Method for Normalization

  • By default MAGeCK will use Median normalization.
  • Options:
    • None: No normalization
    • Median: Median normalization, default
    • Total: Normalization by total read counts
    • Control: Normalization by control sgRNAs specified by the Control sgRNA option. The median factor used for normalization will be calculated based on control sgRNAs only, rather than all the sgRNAs

Control sgRNAs

  • A list of control sgRNAs for normalization and for generating the null distribution of RRA. Alternatively Control Genes can be specified instead of this parameter. This option tells MAGeCK to use provided negative control sgRNAs to generate the null distribution when calculating the p values. By providing the corresponding sgRNA IDs in this parameter, MAGeCK will have a better estimation of p values.
  • When using this option, you will need to provide a plain text file just containing negative control sgRNA IDS (one per each line). For example,
NonTargetingControlGuideForHuman_0001
NonTargetingControlGuideForHuman_0002
NonTargetingControlGuideForHuman_0003
NonTargetingControlGuideForHuman_0004

Control Genes

  • A list of genes whose sgRNAs are used as control sgRNAs for normalization and for generating the null distribution of RRA. Alternatively Control sgRNA can be specified instead of this parameter. There are several issues that you need to keep in mind:
    • You should have enough number of negative control guides (>100 recommended) for accurate p value estimation and normalization.
    • It is known that for growth based screens, non-targeting controls may lead to high false positives (e.g., Morgens et al. 2017. Use non-targeting controls carefully.
  • By default MAGeCK will generate the null distribution of RRA scores by assuming all of the genes in the library are non-essential. This approach is sometimes over-conservative, and you can improve this if you know some genes are not essential.

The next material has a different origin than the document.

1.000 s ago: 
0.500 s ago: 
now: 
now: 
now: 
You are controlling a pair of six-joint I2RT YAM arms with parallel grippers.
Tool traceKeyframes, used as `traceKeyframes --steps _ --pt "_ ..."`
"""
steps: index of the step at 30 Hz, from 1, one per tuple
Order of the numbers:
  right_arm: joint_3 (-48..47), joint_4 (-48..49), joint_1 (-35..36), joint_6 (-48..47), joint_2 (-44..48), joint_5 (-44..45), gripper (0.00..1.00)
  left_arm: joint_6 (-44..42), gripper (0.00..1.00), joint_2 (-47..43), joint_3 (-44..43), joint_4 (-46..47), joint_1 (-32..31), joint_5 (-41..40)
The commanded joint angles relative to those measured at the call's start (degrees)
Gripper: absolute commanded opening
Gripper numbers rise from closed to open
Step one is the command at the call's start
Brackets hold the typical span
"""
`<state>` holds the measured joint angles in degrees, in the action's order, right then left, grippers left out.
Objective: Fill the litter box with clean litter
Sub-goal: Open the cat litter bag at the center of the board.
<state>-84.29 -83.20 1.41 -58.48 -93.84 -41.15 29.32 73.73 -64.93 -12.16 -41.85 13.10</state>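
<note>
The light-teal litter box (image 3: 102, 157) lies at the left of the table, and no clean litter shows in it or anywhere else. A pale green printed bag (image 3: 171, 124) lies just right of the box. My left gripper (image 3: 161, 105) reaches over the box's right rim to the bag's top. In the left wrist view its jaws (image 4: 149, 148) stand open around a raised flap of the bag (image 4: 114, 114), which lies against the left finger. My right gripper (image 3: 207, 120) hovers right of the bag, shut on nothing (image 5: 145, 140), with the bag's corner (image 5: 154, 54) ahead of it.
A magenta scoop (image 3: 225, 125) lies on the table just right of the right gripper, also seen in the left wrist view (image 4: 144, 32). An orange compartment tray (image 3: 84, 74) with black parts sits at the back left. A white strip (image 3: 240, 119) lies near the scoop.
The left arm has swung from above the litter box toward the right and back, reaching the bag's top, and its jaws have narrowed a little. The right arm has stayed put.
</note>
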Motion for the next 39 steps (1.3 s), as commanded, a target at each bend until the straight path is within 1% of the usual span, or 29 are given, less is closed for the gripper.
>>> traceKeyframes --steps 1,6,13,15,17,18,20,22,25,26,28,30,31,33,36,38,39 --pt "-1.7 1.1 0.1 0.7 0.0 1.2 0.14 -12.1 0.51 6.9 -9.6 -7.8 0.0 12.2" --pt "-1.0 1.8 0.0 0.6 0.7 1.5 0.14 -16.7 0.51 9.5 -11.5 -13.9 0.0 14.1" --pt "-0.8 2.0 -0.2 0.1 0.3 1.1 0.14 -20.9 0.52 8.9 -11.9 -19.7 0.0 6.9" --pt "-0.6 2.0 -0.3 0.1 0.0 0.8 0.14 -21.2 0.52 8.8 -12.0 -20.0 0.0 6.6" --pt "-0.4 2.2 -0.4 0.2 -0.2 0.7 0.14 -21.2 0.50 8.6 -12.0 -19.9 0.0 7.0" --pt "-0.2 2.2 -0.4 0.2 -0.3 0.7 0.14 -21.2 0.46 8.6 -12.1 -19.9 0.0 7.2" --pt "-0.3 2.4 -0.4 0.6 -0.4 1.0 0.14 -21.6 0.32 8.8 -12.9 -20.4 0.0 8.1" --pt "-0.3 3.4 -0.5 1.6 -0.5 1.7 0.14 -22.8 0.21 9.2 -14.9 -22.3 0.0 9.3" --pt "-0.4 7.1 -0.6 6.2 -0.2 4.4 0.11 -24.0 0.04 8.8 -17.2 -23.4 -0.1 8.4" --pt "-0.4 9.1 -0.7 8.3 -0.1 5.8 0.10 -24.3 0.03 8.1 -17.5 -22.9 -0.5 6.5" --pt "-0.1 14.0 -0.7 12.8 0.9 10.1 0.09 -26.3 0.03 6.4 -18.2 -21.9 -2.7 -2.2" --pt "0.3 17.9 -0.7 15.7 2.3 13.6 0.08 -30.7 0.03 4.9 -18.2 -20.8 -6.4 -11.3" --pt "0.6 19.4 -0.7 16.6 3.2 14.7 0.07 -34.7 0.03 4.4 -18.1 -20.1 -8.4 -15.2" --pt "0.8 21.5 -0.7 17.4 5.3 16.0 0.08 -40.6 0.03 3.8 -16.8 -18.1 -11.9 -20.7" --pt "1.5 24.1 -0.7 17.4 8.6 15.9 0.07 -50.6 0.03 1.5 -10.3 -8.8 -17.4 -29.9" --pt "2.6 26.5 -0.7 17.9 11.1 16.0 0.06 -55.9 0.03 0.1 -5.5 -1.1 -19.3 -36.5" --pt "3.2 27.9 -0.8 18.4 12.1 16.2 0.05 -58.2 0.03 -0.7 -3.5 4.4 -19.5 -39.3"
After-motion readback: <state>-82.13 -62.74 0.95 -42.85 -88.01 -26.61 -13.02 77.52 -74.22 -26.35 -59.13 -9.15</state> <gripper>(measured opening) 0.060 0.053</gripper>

Specify Specific Genes To Be Plotted

  • A list of genes to be plotted.

Specify Specific Samples To Be Plotted

  • A list of samples to be plotted. By default MAGeCK uses all samples in the count table.

Outputs

PDF of Plots

  • Just a PDF of the plots. It isn’t very pretty though.

.R File

  • This file contains code that can be executed within the R software environment to plot the data from the count subcommand and create a PDF from it. This file can be used in a program such as RStudio.

plot_summary.Rnw

  • This file is called by the counts summary.R file and has the specific code for plotting the results.

Log File

  • This file contains all of the logs of the execution. This file is mostly a bunch of techno gobbledygook but you can view it to view any errors the execution might have encountered.

What is MAGeCK

Model-based Analysis of Genome-wide CRISPR-Cas9 Knockout (MAGeCK is a computational tool to identify important genes from the recent genome-scale CRISPR-Cas9 knockout screens (or GeCKO) technology. MAGeCK can be used for prioritizing single-guide RNAs, genes and pathways in genome-scale CRISPR/Cas9 knockout screens. MAGeCK identifies both positively and negatively selected genes simultaneously and reports robust results across different experimental conditions. MAGeCK is developed and maintained by Wei Li and Han Xu from Prof. Xiaole Shirley Liu’s lab at the Department of Biostatistics and Computational Biology, Dana-Farber Cancer Institute and Harvard School of Public Health. MAGeCK has been used to identify functional lncRNAs from screens with close to 100% validation rate.